En attendant des jours meilleurs, fais-toi vacciner dès que tu en auras l'occasion (si tu as entre 66 et 74 ans, reste zen, dis-toi que cultiver la patience forge la grandeur d'âme), et respecte le plus possible les gestes barrières, ils sont tous utiles, moi, ceux que je privilégie c'est d'éviter au maximum les espaces clos surtout confinés, c'est d'éviter de se faire parler « dans le nez », c'est la distanciation dès que c'est possible et bien sûr évidemment (dérisoire barrière au demeurant) le masque. Tu peux aussi t'en laver les mains. 

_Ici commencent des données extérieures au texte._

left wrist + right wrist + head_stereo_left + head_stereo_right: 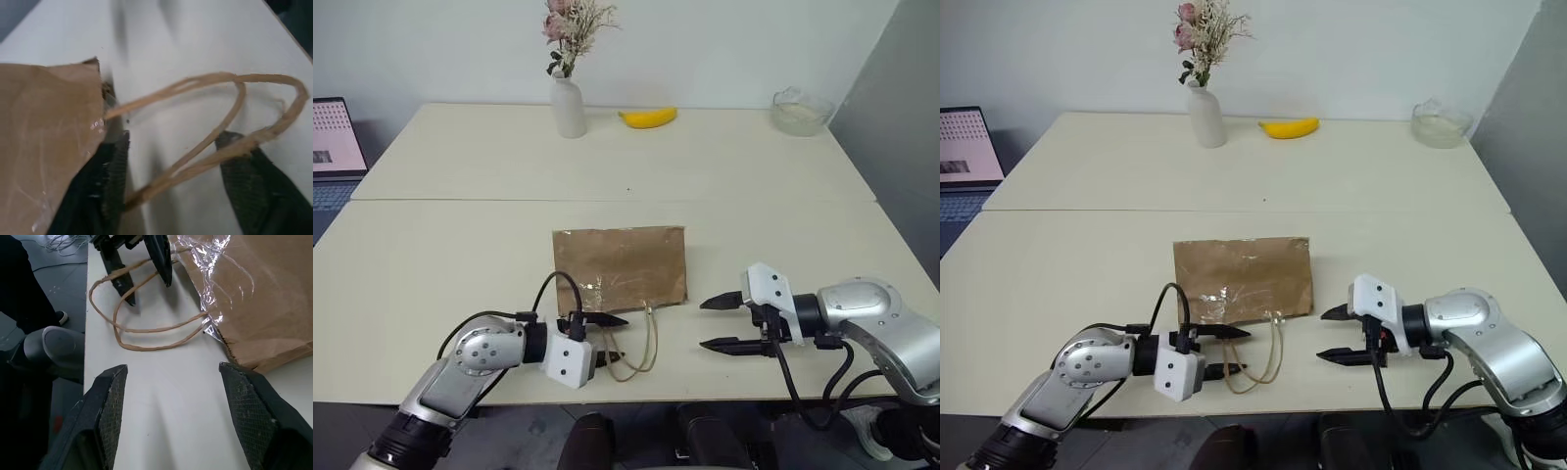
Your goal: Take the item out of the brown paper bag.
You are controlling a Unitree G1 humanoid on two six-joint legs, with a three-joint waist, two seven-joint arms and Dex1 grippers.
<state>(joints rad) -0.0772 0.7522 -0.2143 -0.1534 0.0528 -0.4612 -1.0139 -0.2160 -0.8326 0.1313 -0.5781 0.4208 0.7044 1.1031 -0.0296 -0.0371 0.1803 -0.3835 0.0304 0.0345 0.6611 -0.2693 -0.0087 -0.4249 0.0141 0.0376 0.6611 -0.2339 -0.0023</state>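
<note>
- Two risks are standing out to me, biggest first: the brown paper bag is lying flat on the table with its mouth facing me, so tugging on paper or cord is likely to drag the whole bag toward the near edge instead of opening it.
- I'm seeing my left gripper with fingers apart, straddling the cord handles by the mouth — closing there could pinch only cord.
- I'm holding my right gripper spread wide and gripping nothing, just beside the bag's right corner.
- I'm judging the item is lying somewhere inside the bag — I cannot tell where.
- Far back, a glass bowl is sitting; its contents are unclear.
</note>
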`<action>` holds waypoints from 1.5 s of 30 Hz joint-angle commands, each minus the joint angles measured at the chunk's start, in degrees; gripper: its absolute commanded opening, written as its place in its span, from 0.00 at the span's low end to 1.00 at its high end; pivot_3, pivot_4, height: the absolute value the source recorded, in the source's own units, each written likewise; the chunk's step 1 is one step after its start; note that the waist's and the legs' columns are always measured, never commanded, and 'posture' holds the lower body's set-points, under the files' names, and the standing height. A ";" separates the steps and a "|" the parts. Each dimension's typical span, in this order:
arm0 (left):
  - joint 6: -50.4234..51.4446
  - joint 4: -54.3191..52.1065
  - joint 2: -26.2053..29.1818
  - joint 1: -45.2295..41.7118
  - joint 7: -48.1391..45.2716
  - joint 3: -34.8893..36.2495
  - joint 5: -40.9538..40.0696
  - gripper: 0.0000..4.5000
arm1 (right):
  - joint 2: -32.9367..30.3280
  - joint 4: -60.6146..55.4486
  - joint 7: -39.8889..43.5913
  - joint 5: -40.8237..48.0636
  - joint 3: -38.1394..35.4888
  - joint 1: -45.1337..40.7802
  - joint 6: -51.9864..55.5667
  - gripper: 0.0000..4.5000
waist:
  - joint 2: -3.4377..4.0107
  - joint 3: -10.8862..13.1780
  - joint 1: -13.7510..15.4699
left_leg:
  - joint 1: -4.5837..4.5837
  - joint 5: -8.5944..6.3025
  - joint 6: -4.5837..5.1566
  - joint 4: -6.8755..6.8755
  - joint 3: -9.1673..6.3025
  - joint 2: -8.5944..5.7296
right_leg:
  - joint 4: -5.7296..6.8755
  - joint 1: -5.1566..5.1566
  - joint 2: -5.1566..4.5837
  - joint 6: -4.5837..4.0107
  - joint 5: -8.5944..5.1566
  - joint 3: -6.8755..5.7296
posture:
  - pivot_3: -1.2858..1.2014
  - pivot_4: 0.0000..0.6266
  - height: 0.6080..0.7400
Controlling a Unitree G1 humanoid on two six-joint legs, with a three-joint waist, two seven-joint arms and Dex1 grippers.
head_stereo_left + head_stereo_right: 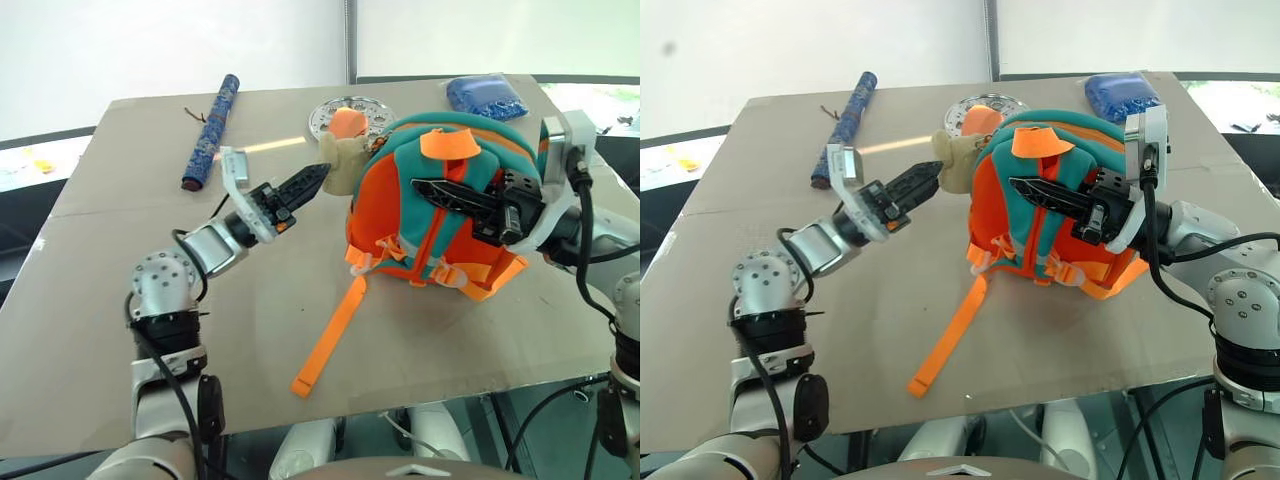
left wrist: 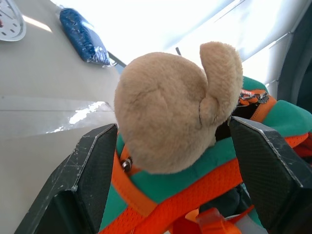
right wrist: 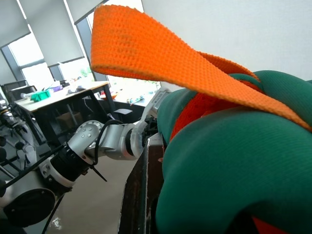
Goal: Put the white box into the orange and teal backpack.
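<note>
The orange and teal backpack [image 1: 395, 215] stands on the table, right of centre, with a tan plush toy [image 1: 340, 165] at its upper left. My left gripper [image 1: 318, 178] is open at that toy, and in the left wrist view its fingers [image 2: 90, 170] stand wide on either side of the plush toy [image 2: 165, 107]. My right gripper [image 1: 440, 192] reaches in from the right and lies across the teal front, shut on the backpack's teal fabric [image 3: 229, 161]. The white box is hidden.
A round perforated metal plate [image 1: 352, 108] lies just behind the backpack and a blue pouch [image 1: 487, 95] sits at the back right. A rolled blue patterned tube [image 1: 210, 130] lies at the back left. A long orange strap [image 1: 330, 335] trails toward the table's front edge.
</note>
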 commanded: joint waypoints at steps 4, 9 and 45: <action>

Par chance probablement, je ne suis pas contaminé (je n'ai pas l'outrecuidance de m'en targuer), faut-il y voir une relation de cause à effet entre mon attitude prudente et ma non-infestation Covid ? Il y en a beaucoup, tout aussi prudents (et même plus malins que moi) qui n'ont pas eu le bonheur de s'en tirer indemnes, je ne confonds certainement pas chance et probabilité.